Em que se distingue o outro que tem em si o poeta do que poderia ser encontrado nos becos existenciais de qualquer um de nós? Acaso a idéia de Lautréamont de que a poesia deve ser feita por todos restringia-se tão-somente a um domínio de sobreposição ou acumulação de versos e imagens? Lautréamont falava do extravio de nossos vícios razoáveis, da dissolução do ego no caudal sangüíneo de um rio dos seres. O verbo terá que ser mágico e não comportará acomodação a efeito algum. O poeta deve estar presente em todas as cerimônias que lhe definem uma poética. Misturar-se a seus versos com a mesma intensidade com que supõe a vida abuse de si.

Quantos somos em nós no cotidiano e por que razão nós buscaríamos a poesia? Ao mesmo tempo, quantos de nós um poeta consegue ser e por qual razão sua poesia não nos toca? Sem cair no equívoco recorrente dos estatutos ideológicos associados à poesia e sua decorrente entrada na ilusão do grande cartel de espetáculos, o poeta em nosso tempo segue devedor de uma cumplicidade que não seja manipulação. Todas as ideologias abusaram da propaganda. No entanto, a única propaganda recriminável é a do outro. Para nós que estamos a conviver com o que não parece ir além de um espetáculo, fica a pergunta: quem é o outro do poeta em nós?

O fato é que a poesia foi para bem longe de nós. A obsessão pelo domínio de uma linguagem é a mesma em qualquer instância. O domínio é inequivocamente o território da grandiloqüência. Uma espécie inconciliável de isolamento. Há uma observação do Georges Hugnet que deve ser aqui considerada: “O poema é uma restituição à imensa voz que ressoa para todos. Não é um jogo de sociedade mais ou menos elegante, mas sim o jogo trágico do que não tem nome e um crime contínuo do medíocre orgulho da personalidade”. Poucas vezes encontrei uma definição tão precisa. Os poetas acabaram por associar-se ao culto da personalidade. Reclamam hoje que não têm voz em uma sociedade marcada essencialmente pelo mercado das almas, mas esquecem que a dissociação entre ser e linguagem levada a termo por muitos deles é a única raiz desse abismo do qual se ressentem.

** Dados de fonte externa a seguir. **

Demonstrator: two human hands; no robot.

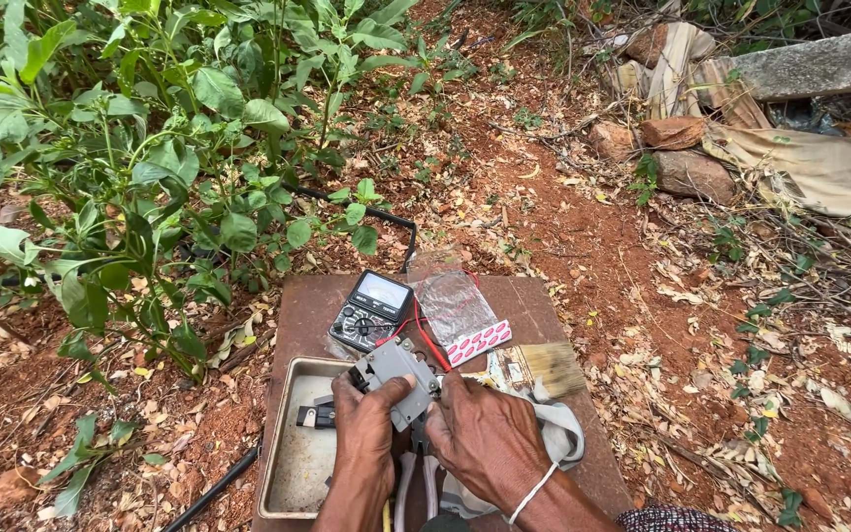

Que ouro nós perseguimos? Com que espécie de transmudação nós sonhamos hoje? Ao que parece, ao menos por efeito, o mundo ainda se move. Diante de nós sempre passa uma vaca voando, os corpos desfeitos do amor, a lousa fria dos dias. Mas o que ainda pretendemos de nós? Discutir qualquer paralelo ou percepção alquímica, para mim, deve ser prato servido com um molho existencial. Esqueçamos os vícios terminológicos. Quantos estamos aqui, percebendo a necessidade de sair de si para dar chance ao outro? Sair dos vícios de linguagem, sobretudo. Até que ponto a poesia foi possuída por uma idéia de ausência do humano, tornando a linguagem um ser à parte?